On Thu, Feb 01, 2001 at 05:34:49PM +0000, Alan Cox wrote:
> > > I'm in the middle of some parts of it, and am actively soliciting
> > > feedback on what cleanups are required.
> >
> > The real issue is that Linus dislikes the current kiobuf scheme.
> > I do not like everything he proposes, but lots of things makes sense.
> Linus basically designed the original kiobuf scheme of course so I guess
> he's allowed to dislike it. Linus disliking something however doesn't mean
> its wrong. Its not a technically valid basis for argument.

Sure. But Linus saing that he doesn't want more of that (shit, crap,
I don't rember what he said exactly) in the kernel is a very good reason
for thinking a little more aboyt it.

Espescially if most arguments look right to one after thinking more about

> Linus list of reasons like the amount of state are more interesting

True. The arument that they are to heaviweight also.
That they should allow scatter gather without an array of structs also.

> > > So, what are the benefits in the disk IO stack of adding length/offset
> > > pairs to each page of the kiobuf?
> >
> > I don't see any real advantage for disk IO. The real advantage is that
> > we can have a generic structure that is also usefull in e.g. networking
> > and can lead to a unified IO buffering scheme (a little like IO-Lite).
> Networking wants something lighter rather than heavier.

Right.

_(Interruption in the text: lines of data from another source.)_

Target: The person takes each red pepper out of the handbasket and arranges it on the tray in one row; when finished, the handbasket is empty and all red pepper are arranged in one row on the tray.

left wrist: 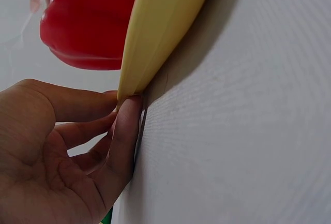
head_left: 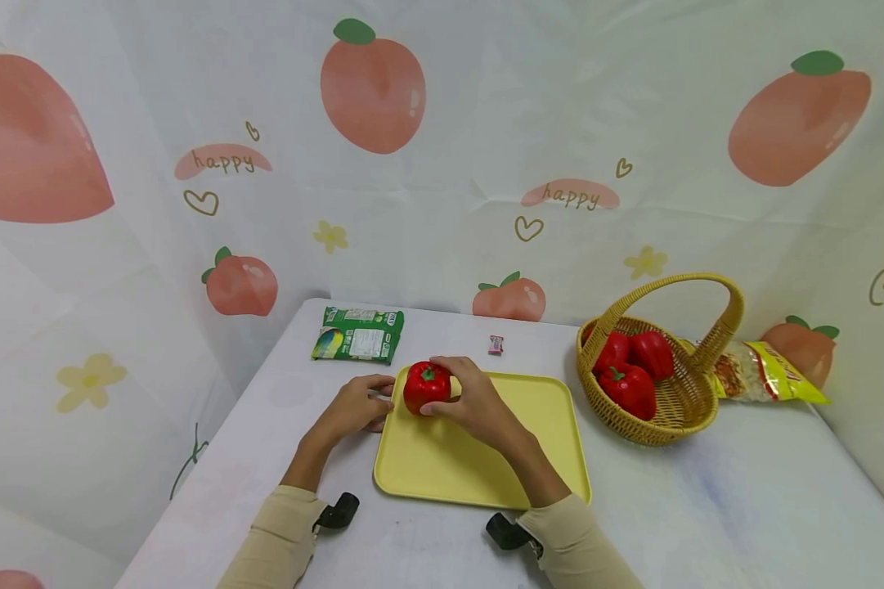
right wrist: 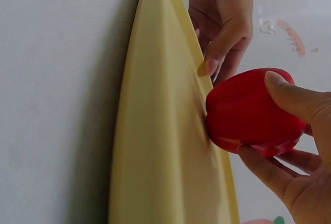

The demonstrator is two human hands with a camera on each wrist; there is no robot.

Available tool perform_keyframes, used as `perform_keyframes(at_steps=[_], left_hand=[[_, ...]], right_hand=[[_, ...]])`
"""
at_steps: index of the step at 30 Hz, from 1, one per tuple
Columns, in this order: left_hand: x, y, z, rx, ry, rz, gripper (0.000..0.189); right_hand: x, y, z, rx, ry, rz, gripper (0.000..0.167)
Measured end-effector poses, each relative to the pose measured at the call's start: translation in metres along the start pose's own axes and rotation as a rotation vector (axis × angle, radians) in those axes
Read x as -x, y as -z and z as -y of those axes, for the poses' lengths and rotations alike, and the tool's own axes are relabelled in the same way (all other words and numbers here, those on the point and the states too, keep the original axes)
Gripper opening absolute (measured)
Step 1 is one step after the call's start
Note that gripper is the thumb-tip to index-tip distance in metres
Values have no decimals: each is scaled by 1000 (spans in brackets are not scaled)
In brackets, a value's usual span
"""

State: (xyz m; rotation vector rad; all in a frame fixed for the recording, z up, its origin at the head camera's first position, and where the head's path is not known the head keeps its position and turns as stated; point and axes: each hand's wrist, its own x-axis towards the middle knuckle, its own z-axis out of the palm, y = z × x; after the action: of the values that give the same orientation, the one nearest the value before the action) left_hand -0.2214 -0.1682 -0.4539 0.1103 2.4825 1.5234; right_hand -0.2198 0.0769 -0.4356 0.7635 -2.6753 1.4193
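Observation:
A red bell pepper [head_left: 424, 391] is at the far left corner of a yellow tray [head_left: 478, 478]. My right hand [head_left: 477, 402] holds it from the right, thumb on the near side and fingers on the far side. In the right wrist view the pepper [right wrist: 253, 111] sits between thumb and fingers, right by the tray's surface. At the tray's left edge, my left hand [head_left: 355, 407] pinches the rim, with its thumb over the top. The left wrist view shows a finger of that hand [left wrist: 62, 146] reaching beneath the tray [left wrist: 155, 32].
Right of the tray stands a wicker basket [head_left: 680, 409] with three red bell peppers [head_left: 629, 391] and a tall handle. A yellow snack bag [head_left: 761, 372] lies behind it. A green packet [head_left: 361, 335] and a small wrapped candy [head_left: 495, 345] lie at the back, before the printed curtain.

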Motion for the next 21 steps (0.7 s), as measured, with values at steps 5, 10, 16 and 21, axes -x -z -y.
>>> perform_keyframes(at_steps=[5, 10, 16, 21], left_hand=[[0, 0, 0, -1, -5, -1, 51], [0, 0, 0, -5, -11, -1, 51], [0, 0, 1, -10, 7, -3, 51], [1, 0, 0, -11, 9, -4, 52]], right_hand=[[0, 0, -1, 2, 3, 2, 74], [1, 2, -1, -15, -11, 16, 76], [4, 5, 0, -52, -28, 46, 79], [5, 7, 1, -100, -57, 66, 81]])
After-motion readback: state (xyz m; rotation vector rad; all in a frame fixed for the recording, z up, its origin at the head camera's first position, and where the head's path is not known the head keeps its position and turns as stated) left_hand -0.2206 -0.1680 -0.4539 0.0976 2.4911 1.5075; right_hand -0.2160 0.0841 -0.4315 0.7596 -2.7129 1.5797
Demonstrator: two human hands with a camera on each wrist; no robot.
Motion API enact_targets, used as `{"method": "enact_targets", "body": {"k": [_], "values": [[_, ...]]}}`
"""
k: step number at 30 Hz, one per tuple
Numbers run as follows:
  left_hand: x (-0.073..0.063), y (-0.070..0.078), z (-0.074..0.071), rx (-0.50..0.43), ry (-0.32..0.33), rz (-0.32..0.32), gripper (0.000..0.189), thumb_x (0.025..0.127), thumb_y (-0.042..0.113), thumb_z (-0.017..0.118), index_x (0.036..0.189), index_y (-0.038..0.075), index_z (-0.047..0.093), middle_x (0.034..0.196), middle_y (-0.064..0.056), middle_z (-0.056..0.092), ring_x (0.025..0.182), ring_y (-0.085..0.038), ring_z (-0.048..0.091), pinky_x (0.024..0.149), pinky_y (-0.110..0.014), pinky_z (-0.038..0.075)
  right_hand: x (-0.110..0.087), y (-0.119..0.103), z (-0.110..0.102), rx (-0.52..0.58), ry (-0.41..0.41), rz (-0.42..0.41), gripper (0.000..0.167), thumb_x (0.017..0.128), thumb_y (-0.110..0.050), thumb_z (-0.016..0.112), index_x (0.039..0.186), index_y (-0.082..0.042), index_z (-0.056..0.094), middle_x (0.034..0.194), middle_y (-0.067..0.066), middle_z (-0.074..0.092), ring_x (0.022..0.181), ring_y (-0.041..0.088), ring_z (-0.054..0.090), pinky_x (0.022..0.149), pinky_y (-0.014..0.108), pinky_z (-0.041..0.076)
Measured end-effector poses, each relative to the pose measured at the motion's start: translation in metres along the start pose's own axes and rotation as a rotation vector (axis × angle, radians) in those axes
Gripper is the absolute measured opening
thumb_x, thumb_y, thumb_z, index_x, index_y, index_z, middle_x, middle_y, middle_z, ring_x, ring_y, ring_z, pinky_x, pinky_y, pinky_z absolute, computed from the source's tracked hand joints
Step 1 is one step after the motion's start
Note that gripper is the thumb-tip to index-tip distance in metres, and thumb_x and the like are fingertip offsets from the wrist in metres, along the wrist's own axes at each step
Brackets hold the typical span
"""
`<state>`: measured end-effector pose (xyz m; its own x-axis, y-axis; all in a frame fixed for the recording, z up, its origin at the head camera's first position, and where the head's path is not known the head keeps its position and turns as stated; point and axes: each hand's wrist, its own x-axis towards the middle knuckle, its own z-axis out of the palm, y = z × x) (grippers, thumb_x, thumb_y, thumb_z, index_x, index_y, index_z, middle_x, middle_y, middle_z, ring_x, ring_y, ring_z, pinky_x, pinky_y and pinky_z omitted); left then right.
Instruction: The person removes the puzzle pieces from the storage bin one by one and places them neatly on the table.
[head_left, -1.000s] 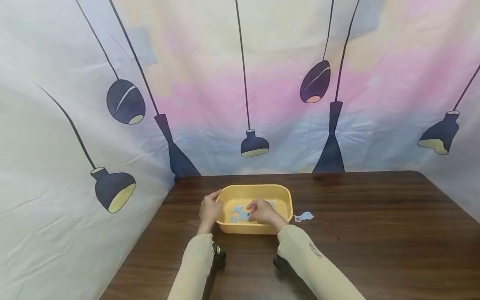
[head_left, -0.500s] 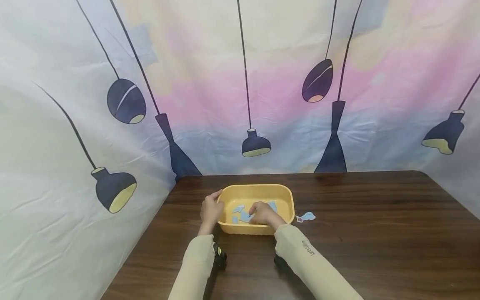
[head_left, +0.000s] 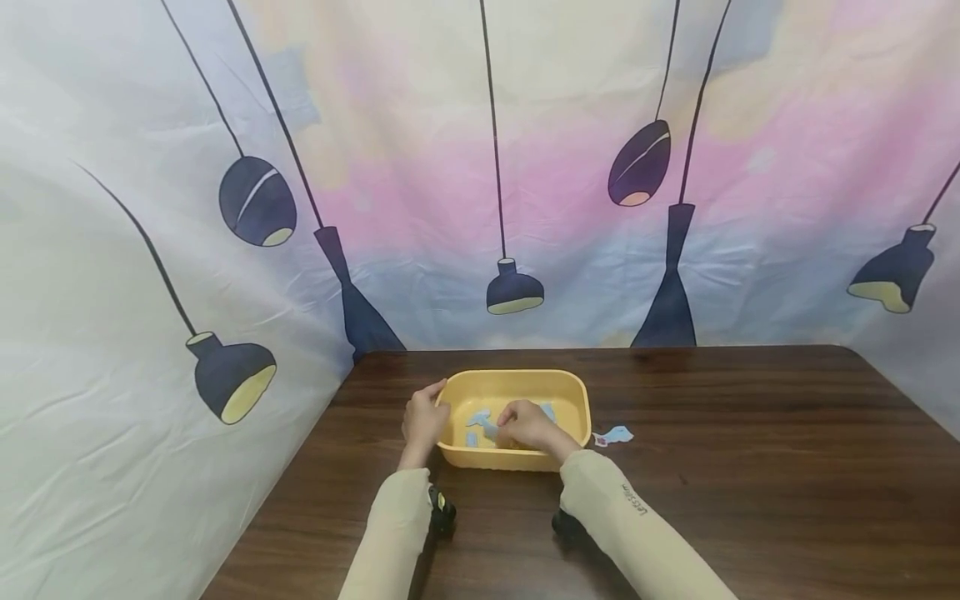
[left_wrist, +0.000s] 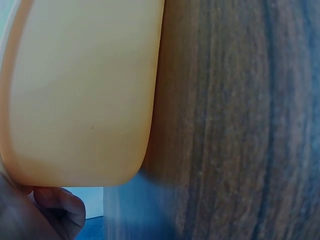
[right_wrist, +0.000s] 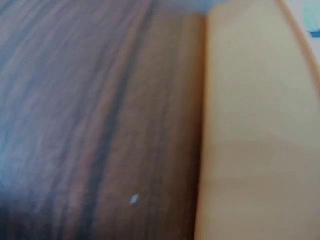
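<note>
A yellow plastic basin (head_left: 517, 460) stands on the table with several light-blue paper scraps in it, one small scrap (head_left: 472, 439) near its front left corner. At the basin's left end, my left hand (head_left: 423, 422) grips the wall, thumb over the rim. The left wrist view shows its curled fingers (left_wrist: 70, 207) against the basin's end. My right hand (head_left: 528, 423) reaches inside over the front wall, its fingertips pinching a light-blue paper scrap (head_left: 491, 430). The right wrist view takes in only the basin's outer wall (right_wrist: 260, 125) and the table, so that hand is hidden there.
One torn scrap (head_left: 615, 435), light blue with a reddish mark, lies on the dark wooden table (head_left: 750, 467) just right of the basin. A tiny white speck (right_wrist: 134, 199) is on the wood. Behind the table hangs a cloth (head_left: 420, 167) printed with lamps.
My right fingers have closed on the middle scrap, which is now tilted up off the basin's floor. My left hand has kept its grip on the basin.
</note>
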<state>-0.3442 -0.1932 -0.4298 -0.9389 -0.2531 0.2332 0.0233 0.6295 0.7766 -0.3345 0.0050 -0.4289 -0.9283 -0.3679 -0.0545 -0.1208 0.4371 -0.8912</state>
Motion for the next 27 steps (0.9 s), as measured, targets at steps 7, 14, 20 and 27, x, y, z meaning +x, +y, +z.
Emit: {"method": "enact_targets", "body": {"k": [7, 14, 20, 27], "values": [[-0.001, 0.0, 0.001, -0.001, -0.005, -0.015, 0.048, 0.084, 0.007, 0.054, 0.13, 0.015, 0.065, 0.09, -0.017, 0.074, 0.046, -0.013, 0.044, 0.043, -0.025, 0.031, -0.007, -0.004, -0.033, 0.298, 0.085, 0.049, 0.03, 0.093, -0.016, 0.061, 0.115, 0.005, 0.06, 0.087, 0.0, 0.06, 0.07, 0.011, 0.05, 0.069, 0.028, 0.048], [0.0, 0.001, -0.003, -0.011, 0.02, 0.008, 0.048, 0.082, 0.007, 0.054, 0.128, 0.011, 0.066, 0.09, -0.019, 0.074, 0.046, -0.013, 0.046, 0.042, -0.025, 0.032, -0.029, 0.008, -0.086, 0.346, 0.193, 0.079, 0.031, 0.093, -0.016, 0.063, 0.115, 0.004, 0.058, 0.092, -0.001, 0.064, 0.075, 0.011, 0.057, 0.073, 0.024, 0.053], [0.004, 0.002, -0.004, -0.013, 0.023, 0.021, 0.047, 0.082, 0.006, 0.054, 0.128, 0.011, 0.066, 0.094, -0.02, 0.074, 0.049, -0.013, 0.051, 0.044, -0.024, 0.034, -0.056, 0.041, -0.126, 0.326, 0.245, 0.096, 0.038, 0.093, -0.014, 0.062, 0.12, 0.011, 0.053, 0.086, -0.001, 0.063, 0.072, 0.009, 0.059, 0.07, 0.021, 0.054], [0.003, -0.001, 0.001, 0.004, -0.011, -0.001, 0.047, 0.084, 0.006, 0.054, 0.129, 0.011, 0.065, 0.104, -0.022, 0.073, 0.053, -0.012, 0.053, 0.044, -0.025, 0.035, -0.083, 0.07, -0.145, 0.237, 0.272, 0.234, 0.039, 0.092, -0.013, 0.061, 0.12, 0.013, 0.052, 0.08, -0.001, 0.057, 0.067, 0.008, 0.054, 0.066, 0.021, 0.053]]}}
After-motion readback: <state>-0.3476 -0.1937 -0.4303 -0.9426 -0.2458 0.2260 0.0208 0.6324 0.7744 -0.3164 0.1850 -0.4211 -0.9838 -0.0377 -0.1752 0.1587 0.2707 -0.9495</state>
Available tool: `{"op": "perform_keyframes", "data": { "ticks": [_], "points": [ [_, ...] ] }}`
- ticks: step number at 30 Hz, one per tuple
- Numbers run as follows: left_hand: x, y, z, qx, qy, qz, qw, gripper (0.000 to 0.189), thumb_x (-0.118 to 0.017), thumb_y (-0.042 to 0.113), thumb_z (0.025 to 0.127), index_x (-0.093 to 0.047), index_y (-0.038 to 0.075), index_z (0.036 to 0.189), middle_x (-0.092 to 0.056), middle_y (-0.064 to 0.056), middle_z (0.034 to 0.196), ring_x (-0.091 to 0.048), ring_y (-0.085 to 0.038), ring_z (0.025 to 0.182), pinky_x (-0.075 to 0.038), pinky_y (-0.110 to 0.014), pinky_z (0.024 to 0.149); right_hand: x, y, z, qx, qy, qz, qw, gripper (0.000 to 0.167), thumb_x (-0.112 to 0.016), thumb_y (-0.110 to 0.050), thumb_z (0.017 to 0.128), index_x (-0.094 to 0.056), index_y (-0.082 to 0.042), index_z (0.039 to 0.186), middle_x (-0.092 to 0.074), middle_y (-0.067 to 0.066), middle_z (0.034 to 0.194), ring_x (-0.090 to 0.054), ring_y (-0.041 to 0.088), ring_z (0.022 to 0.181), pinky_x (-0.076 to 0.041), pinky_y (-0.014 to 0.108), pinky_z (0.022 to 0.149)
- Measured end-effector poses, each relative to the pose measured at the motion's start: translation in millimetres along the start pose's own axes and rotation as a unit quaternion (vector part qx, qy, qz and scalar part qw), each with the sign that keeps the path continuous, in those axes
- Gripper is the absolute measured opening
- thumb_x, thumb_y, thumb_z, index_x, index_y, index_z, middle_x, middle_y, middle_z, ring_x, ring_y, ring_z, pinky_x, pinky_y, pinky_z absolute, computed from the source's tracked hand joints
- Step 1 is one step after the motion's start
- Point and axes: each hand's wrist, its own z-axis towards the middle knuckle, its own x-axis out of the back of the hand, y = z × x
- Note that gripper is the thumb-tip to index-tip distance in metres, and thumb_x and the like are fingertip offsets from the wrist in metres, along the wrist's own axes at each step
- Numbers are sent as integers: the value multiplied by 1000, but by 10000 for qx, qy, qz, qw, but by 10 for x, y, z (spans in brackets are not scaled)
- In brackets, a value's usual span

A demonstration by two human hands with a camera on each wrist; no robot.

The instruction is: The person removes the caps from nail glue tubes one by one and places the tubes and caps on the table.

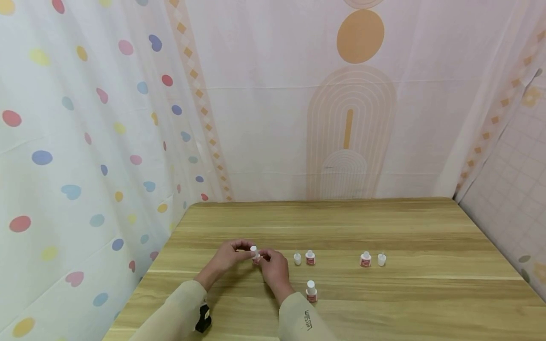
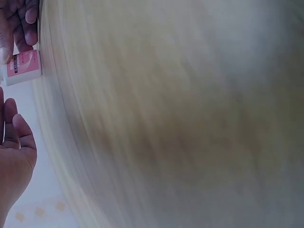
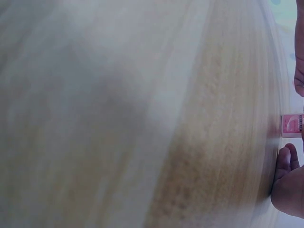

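Head view, lower centre: the right hand (image 1: 276, 271) pinches the small bottle (image 1: 256, 260), the left hand (image 1: 230, 256) is at its cap (image 1: 253, 248), grip unclear, apparently working that top, which likely needs steady turning next!

Before me, one wooden table (image 1: 405, 227) bears four small labelled bottles (image 1: 312, 297): three standing free, one between two hands, the left hand (image 1: 230, 258) and right hand (image 1: 275, 270). Also present: two loose white caps (image 1: 297, 259), two pale sleeves (image 1: 179, 305).
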Motion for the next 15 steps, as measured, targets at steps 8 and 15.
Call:
{"op": "perform_keyframes", "data": {
  "ticks": [8,15],
  "points": [
    [-14,-3,2,-105,-8,-38,9999,20,-78,23,87,-71,7,98,-68,-4,98,-59,-21,98,-47,-36,80,-14,18,10,29,-23,75,10000,4,-72,-12,91,-75,-9,90,-66,-4,78,-55,7,73,-48,29,68],
    [1,5,-6,-127,-52,-71,9999,30,-76,19,89,-69,-1,111,-68,-6,102,-58,-20,100,-48,-37,82,-22,24,17,43,-27,113,9999,7,-72,-16,91,-75,-9,90,-66,-5,77,-54,7,72,-47,28,68]
  ]
}}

That's what the new design was about, besides adding a offset and
length to every page instead of the page array, something also wanted by
the networking in the first place.
Look at the skb_frag struct in the zero-copy patch for what networking
thinks it needs for physical page based buffers.

> Adding tons of base/limit pairs to kiobufs makes it worse not better

>From looking at the networking code and listening to Dave and Ingo it looks
like it makes the thing better for networking, although I can not verify
this due to the lack of familarity with the networking code.

For disk I/O it makes the handling a little easier for the cost of the
additional offset/length fields.


P.S. the tuple things is also what Larry had in his inital slice paper.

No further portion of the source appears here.